====== DATASET EXCERPT
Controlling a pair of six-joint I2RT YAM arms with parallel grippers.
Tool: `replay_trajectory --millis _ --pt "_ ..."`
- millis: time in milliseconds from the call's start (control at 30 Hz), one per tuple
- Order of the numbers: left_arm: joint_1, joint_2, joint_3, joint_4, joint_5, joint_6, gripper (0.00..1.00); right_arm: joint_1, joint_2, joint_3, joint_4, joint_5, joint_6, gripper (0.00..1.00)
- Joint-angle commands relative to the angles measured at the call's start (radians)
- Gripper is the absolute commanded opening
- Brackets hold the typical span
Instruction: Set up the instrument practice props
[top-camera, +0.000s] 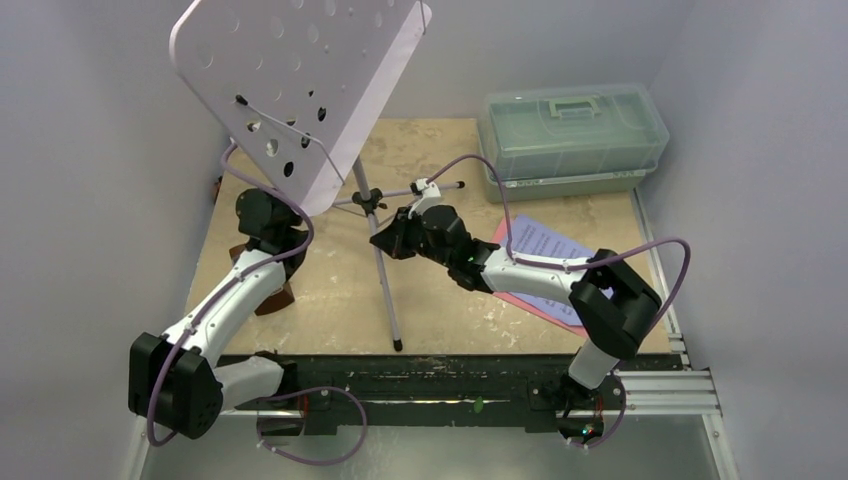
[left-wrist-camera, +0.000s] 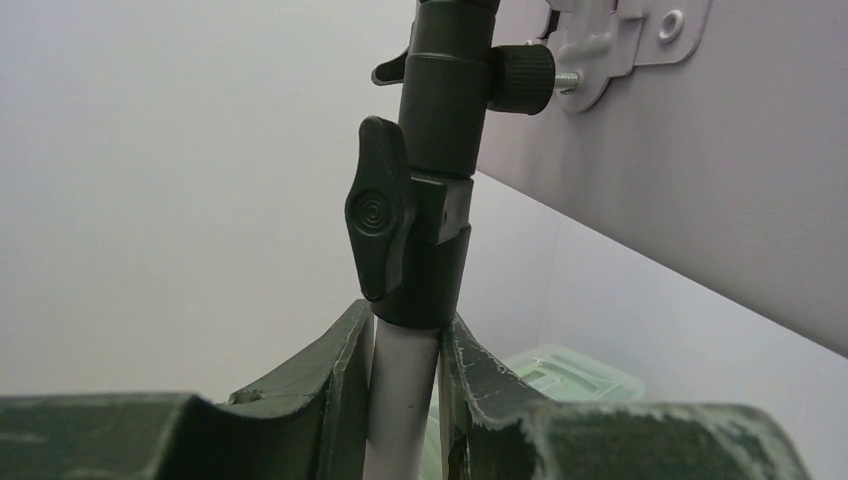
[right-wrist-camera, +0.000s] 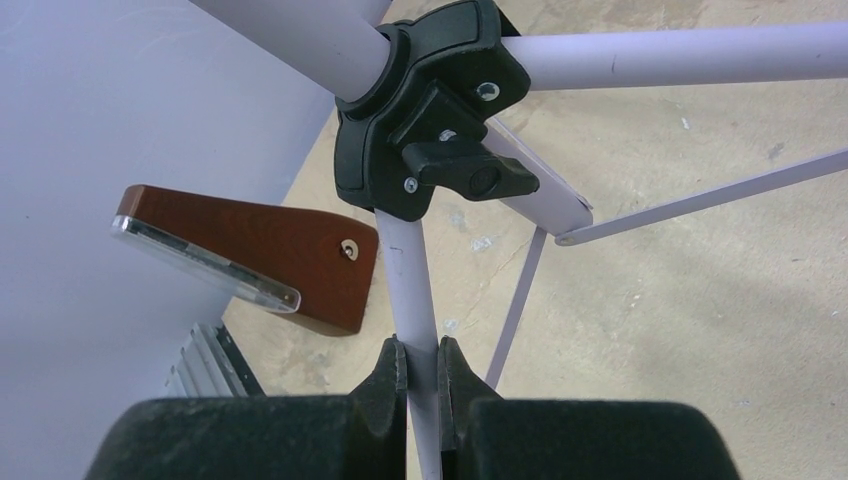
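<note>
At the left of the table (top-camera: 440, 300), the small brown metronome (right-wrist-camera: 270, 250) sits close to the left wall, partly hidden under the left forearm in the overhead view. The left gripper (left-wrist-camera: 400, 350) is raised off the tabletop and closed to a narrow gap on the pale centre tube of the lavender music stand (top-camera: 300, 80). Its fingers (left-wrist-camera: 335, 370) press on either side of the tube, just under a black collar (left-wrist-camera: 430, 270) with a locking knob. The perforated desk of the stand leans over the left half of the table, and its thin legs spread from a black hub (right-wrist-camera: 420, 110) near the middle. One leg reaches towards the near edge and another points to the back right. The right gripper (right-wrist-camera: 422, 370) is almost fully closed, pinching a thin lavender tube just below that hub, with the metronome visible beyond it. Further right, under the right arm, the pale-blue sheet (top-camera: 540, 245) lies flat on top of the pink sheet (top-camera: 525, 300), whose edge shows along the near side. In the back right corner stands a translucent green box (top-camera: 575, 130) with its lid on, just behind the sheets.
</note>
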Motion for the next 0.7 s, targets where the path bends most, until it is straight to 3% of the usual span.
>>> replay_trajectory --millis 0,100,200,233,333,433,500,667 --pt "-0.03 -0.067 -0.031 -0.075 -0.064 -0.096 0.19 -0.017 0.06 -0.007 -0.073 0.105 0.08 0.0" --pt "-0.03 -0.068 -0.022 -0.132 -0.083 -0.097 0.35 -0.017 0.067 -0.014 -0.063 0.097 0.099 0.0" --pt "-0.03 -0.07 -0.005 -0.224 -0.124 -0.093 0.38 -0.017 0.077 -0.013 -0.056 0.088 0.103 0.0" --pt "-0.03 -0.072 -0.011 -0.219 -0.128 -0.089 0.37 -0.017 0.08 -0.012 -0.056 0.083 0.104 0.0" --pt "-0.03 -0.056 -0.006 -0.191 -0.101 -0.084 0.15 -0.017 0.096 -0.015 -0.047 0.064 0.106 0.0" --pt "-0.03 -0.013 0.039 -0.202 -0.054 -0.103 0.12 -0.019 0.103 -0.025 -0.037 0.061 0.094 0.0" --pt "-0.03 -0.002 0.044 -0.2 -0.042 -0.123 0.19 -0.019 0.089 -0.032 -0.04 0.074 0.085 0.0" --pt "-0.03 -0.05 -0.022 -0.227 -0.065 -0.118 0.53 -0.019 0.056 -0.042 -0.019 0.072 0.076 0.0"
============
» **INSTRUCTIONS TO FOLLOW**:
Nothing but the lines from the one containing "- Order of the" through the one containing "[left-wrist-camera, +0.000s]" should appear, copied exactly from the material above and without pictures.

» **THE COMPLETED TASK**:
- Order of the numbers: left_arm: joint_1, joint_2, joint_3, joint_4, joint_5, joint_6, gripper (0.00..1.00); right_arm: joint_1, joint_2, joint_3, joint_4, joint_5, joint_6, gripper (0.00..1.00)
- Joint-angle commands relative to the angles measured at the call's start (radians)
- Gripper is the absolute commanded opening
- Brackets hold the typical span
Instruction: Set up the instrument practice props
[top-camera, +0.000s] 
[left-wrist-camera, +0.000s] 

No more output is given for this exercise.